The coming into force of the Supreme Court of Judicature (Amendment) Act 2019 (Act 40 of 2019) (“the SCJA(A)”) established the Appellate Division of the High Court and a statutory scheme in the Supreme Court of Judicature Act 1969 (2020 Rev Ed) (“the SCJA”) governing the allocation of appeals between the Court of Appeal and the Appellate Division. Under the statutory scheme, appeals from decisions of the General Division of the High Court are to be made to the Appellate Division, unless they come within the Sixth Schedule to the SCJA (see ss 29C(1)‒(2) of the SCJA). The present application, Originating Summons No 5 of 2022 (“OS 5”), presents us with an opportunity to provide guidance on how counsel should navigate this statutory scheme and how the categories in the Sixth Schedule ought to be interpreted.

Background

OS 5 is an application by Mr Seow Fook Sen Aloysius (“Mr Seow”) for leave to appeal against the decision of a judge in the General Division (“the Judge”) in Seow Fook Sen Aloysius v Rajah & Tann Singapore LLP HC/OS 1185/2021 (8 February 2022) (“OS 1185”). OS 1185 was an application by Mr Seow for an order for taxation of a bill of costs under s 120 of the Legal Profession Act (Cap 161, 2009 Rev Ed) (“the LPA”).
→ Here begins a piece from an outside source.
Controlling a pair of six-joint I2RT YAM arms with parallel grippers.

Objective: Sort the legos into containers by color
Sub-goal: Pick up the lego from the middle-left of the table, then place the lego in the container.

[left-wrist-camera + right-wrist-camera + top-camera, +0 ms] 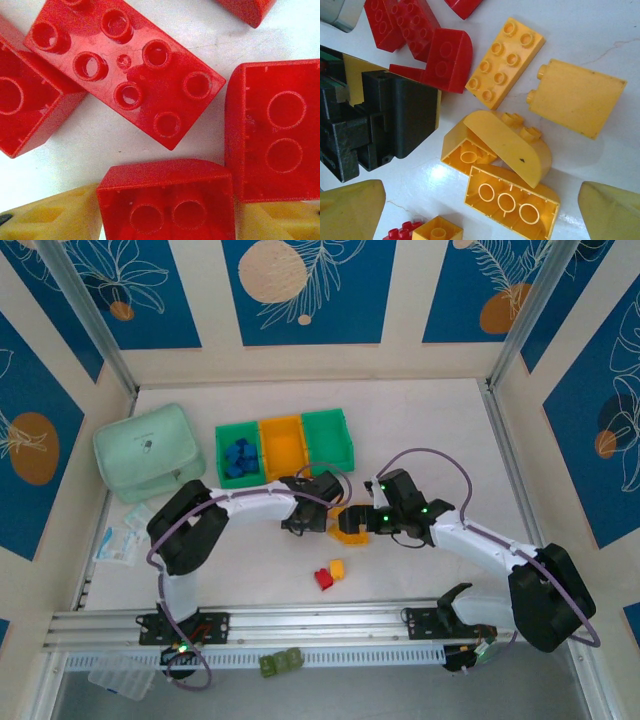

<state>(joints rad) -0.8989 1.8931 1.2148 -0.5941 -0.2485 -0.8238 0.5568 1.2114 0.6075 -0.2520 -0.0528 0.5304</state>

The background to OS 1185 was as follows. Sometime in April 2020, Rajah & Tann Singapore LLP (“R&T”) was engaged by Hin Leong Trading Pte Ltd (“HLT”) to carry out some corporate restructuring work. R&T required HLT to provide funds of S$2m as a deposit for the engagement. HLT duly provided a cheque for the deposit. At the request of his wife (a director of HLT), Mr Seow also provided a cheque to R&T. The parties had intended for Mr Seow’s cheque to be deposited in place of HLT’s own cheque if the latter could not be cleared. In the event, HLT’s own cheque did not clear and Mr Seow’s cheque was deposited into HLT’s client account with R&T. R&T then proceeded to carry out the restructuring work.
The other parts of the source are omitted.